__HOW TO COMPLETE THIS TASK__
Please give the listing again in full, leaving out its images.

__PROVIDED DATA__
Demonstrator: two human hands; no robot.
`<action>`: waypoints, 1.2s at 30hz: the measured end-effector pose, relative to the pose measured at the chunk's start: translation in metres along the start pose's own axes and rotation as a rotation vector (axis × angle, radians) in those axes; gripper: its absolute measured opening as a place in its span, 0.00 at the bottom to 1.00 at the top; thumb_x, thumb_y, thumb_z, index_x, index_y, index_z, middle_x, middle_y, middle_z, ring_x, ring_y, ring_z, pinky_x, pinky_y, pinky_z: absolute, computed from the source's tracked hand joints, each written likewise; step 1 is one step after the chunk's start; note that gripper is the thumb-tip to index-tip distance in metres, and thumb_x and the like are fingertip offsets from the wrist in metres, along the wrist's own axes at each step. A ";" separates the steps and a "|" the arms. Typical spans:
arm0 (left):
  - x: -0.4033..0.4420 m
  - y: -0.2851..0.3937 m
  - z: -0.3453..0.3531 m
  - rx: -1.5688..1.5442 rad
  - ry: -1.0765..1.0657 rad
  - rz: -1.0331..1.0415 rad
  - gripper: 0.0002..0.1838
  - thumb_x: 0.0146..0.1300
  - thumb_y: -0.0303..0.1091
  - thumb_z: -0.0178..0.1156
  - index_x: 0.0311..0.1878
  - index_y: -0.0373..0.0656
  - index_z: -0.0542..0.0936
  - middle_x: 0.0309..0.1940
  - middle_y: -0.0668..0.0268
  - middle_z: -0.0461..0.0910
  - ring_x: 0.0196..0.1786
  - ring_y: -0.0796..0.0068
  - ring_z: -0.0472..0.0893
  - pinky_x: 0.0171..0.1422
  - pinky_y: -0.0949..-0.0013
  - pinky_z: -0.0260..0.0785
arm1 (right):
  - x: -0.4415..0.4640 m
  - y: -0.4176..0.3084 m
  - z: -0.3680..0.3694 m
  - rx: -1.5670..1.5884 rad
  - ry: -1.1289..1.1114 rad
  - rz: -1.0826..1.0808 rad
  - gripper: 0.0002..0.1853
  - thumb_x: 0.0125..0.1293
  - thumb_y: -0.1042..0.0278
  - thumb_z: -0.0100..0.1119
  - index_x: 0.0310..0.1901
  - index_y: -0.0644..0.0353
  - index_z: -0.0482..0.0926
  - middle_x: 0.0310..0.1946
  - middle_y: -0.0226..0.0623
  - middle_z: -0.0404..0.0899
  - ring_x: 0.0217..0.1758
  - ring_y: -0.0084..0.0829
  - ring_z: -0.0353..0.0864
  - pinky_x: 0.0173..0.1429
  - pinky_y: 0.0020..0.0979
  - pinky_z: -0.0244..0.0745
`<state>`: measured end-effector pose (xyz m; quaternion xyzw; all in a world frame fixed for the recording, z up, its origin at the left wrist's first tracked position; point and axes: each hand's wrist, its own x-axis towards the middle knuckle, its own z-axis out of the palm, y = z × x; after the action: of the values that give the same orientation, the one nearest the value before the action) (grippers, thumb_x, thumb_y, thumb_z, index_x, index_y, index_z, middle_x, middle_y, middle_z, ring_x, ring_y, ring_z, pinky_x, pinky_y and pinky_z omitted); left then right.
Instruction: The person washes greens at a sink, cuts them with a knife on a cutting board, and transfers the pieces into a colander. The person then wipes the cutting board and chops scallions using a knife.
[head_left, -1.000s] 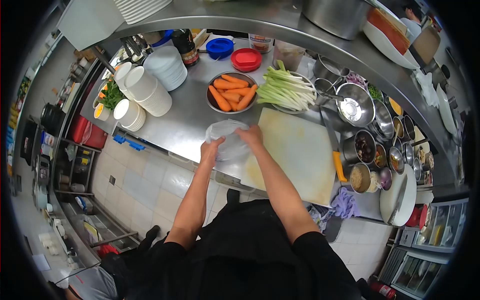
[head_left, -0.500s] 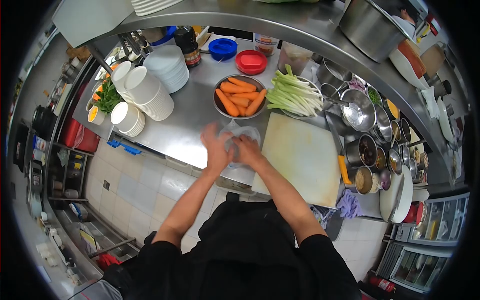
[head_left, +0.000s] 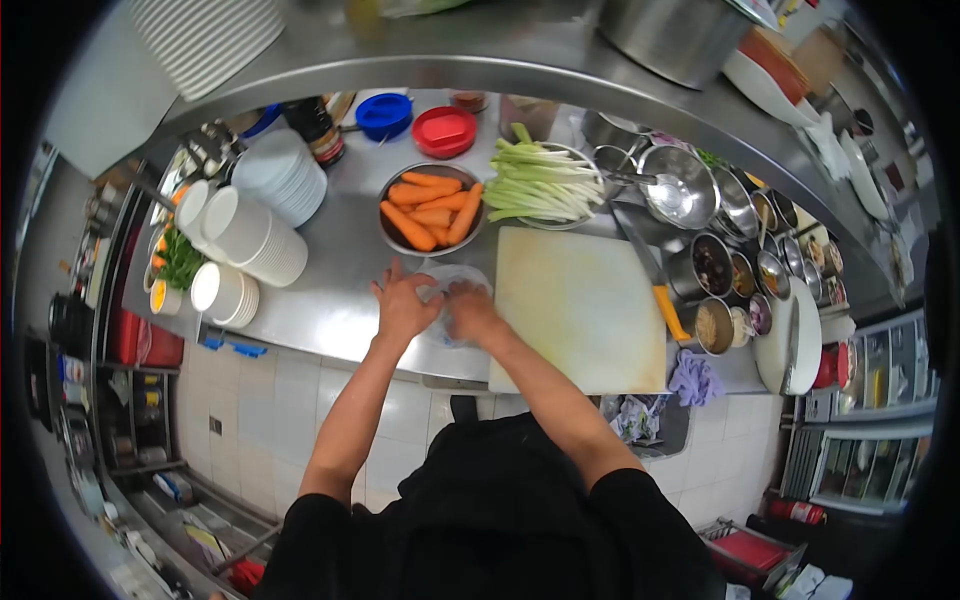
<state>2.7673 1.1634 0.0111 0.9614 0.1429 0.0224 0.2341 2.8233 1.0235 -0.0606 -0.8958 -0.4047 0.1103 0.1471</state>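
A thin, see-through plastic bag point(head_left: 462, 273) lies crumpled on the steel counter, left of the white cutting board. At its left edge my left hand point(head_left: 403, 310) pinches the plastic between thumb and index finger, the other fingers raised. My right hand point(head_left: 472, 315) is over the bag with curled, slightly blurred fingers that grip it. Just beyond both hands sits a metal bowl point(head_left: 392, 238) of whole carrots point(head_left: 432, 215). Right of that, cut green onion stalks point(head_left: 545, 182) fill another round container.
A knife with an orange handle point(head_left: 668, 312) rests along the right edge of the cutting board point(head_left: 580, 320). Stacked white paper tubs point(head_left: 265, 240) stand to the left. Several metal pots and bowls point(head_left: 690, 195) crowd the right side. A steel shelf point(head_left: 480, 70) overhangs the back.
My left hand has gone from blurred, spread fingers to a pinch at the bag's edge. My right hand stays on the bag. The view has shifted, so the counter appears farther left.
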 end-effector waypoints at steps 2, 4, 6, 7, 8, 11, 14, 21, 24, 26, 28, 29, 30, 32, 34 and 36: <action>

__ANSWER TO THE PROBLEM__
Demonstrator: two human hands; no robot.
`<action>`: waypoints, 1.2s at 30hz: the measured end-effector pose, relative to the pose measured at the chunk's start: translation in metres along the start pose's own axes and rotation as a rotation vector (axis × angle, radians) in those axes; gripper: its absolute measured opening as a place in its span, 0.00 at the bottom to 1.00 at the top; thumb_x, thumb_y, thumb_z, index_x, index_y, index_z, middle_x, middle_y, middle_z, ring_x, ring_y, ring_z, pinky_x, pinky_y, pinky_z: absolute, computed from the source's tracked hand joints, each written likewise; step 1 is one step after the chunk's start; note that gripper is the thumb-tip to index-tip distance in metres, and thumb_x and the like are fingertip offsets from the wrist in metres, along the wrist's own axes at each step. A ";" separates the steps and a "|" the arms. Typical spans:
arm0 (left):
  - x: -0.4033..0.4420 m
  - y: -0.2851..0.3937 m
  - z: -0.3453..0.3531 m
  - rx: -1.5688..1.5442 rad
  - ry: -1.0765..1.0657 rad
  - rz: -1.0331..1.0415 rad
  - gripper: 0.0002..0.1838
  - thumb_x: 0.0146..0.1300
  - thumb_y: -0.0303..0.1091
  - thumb_z: -0.0178..0.1156
  - index_x: 0.0311..0.1878
  - index_y: -0.0373..0.0656
  - index_z: -0.0542..0.0936
  - middle_x: 0.0309..0.1940
  - middle_y: -0.0668..0.0268
  - middle_z: -0.0461..0.0910
  - ring_x: 0.0196..0.1786
  - ring_y: -0.0796..0.0068
  - ring_z: -0.0472..0.0893
  - pinky_x: 0.0171..0.1422
  - pinky_y: -0.0949..-0.0013
  - pinky_z: -0.0260..0.0785
arm1 (right):
  - x: -0.4415..0.4640 m
  - y: -0.4176..0.3084 m
  - z: -0.3680..0.3694 m
  - rx: -1.5670..1.5884 rad
  - ry: -1.1289..1.1114 rad
  - rz: -1.0826..1.0808 rad
  - gripper: 0.0002..0.1853
  - thumb_x: 0.0125..0.1293
  - thumb_y: -0.1042..0.0278
  - thumb_z: -0.0100..0.1119
  - index_x: 0.0310..0.1901
  - index_y: -0.0644..0.0353
  - index_z: -0.0482..0.0926
  - middle_x: 0.0310..0.1946
  - middle_y: -0.0226..0.0623
  - middle_z: -0.0404..0.0899
  - ring_x: 0.0217..0.1758
  - ring_y: -0.0084..0.0829
  - ring_z: -0.0353..0.0864
  - pinky_x: 0.0173..0.1429
  - pinky_y: 0.0020..0.0979
  - pinky_z: -0.0244..0.0745
`<state>`: measured end-effector pose (xyz m; quaternion xyzw; all in a world frame fixed for the recording, z up, its origin at the left wrist's first tracked position; point and axes: each hand's wrist, its own x-axis towards the middle knuckle, its own z-axis out of the palm, y = z × x; after the action: of the values that give the same orientation, the one nearest the value before the action) (grippers, thumb_x, thumb_y, thumb_z, index_x, index_y, index_z, middle_x, middle_y, middle_z, ring_x, ring_y, ring_z, pinky_x, pinky_y and pinky_z omitted); left then right.
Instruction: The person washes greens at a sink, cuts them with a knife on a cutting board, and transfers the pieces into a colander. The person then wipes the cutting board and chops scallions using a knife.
[head_left, -1.000s] 
[head_left, -0.500s] 
[head_left, +0.000s] 
<state>2.7673 1.1634 0.0111 0.9614 0.1429 0.0224 0.2341 2.8233 1.0235 -0.0606 -0.8958 -0.4047 0.1103 0.1471</state>
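A thin, see-through plastic bag point(head_left: 462, 273) lies crumpled on the steel counter, left of the white cutting board. At its left edge my left hand point(head_left: 403, 310) pinches the plastic between thumb and index finger, the other fingers raised. My right hand point(head_left: 472, 315) is over the bag with curled, slightly blurred fingers that grip it. Just beyond both hands sits a metal bowl point(head_left: 392, 238) of whole carrots point(head_left: 432, 215). Right of that, cut green onion stalks point(head_left: 545, 182) fill another round container.
A knife with an orange handle point(head_left: 668, 312) rests along the right edge of the cutting board point(head_left: 580, 320). Stacked white paper tubs point(head_left: 265, 240) stand to the left. Several metal pots and bowls point(head_left: 690, 195) crowd the right side. A steel shelf point(head_left: 480, 70) overhangs the back.
My left hand has gone from blurred, spread fingers to a pinch at the bag's edge. My right hand stays on the bag. The view has shifted, so the counter appears farther left.
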 end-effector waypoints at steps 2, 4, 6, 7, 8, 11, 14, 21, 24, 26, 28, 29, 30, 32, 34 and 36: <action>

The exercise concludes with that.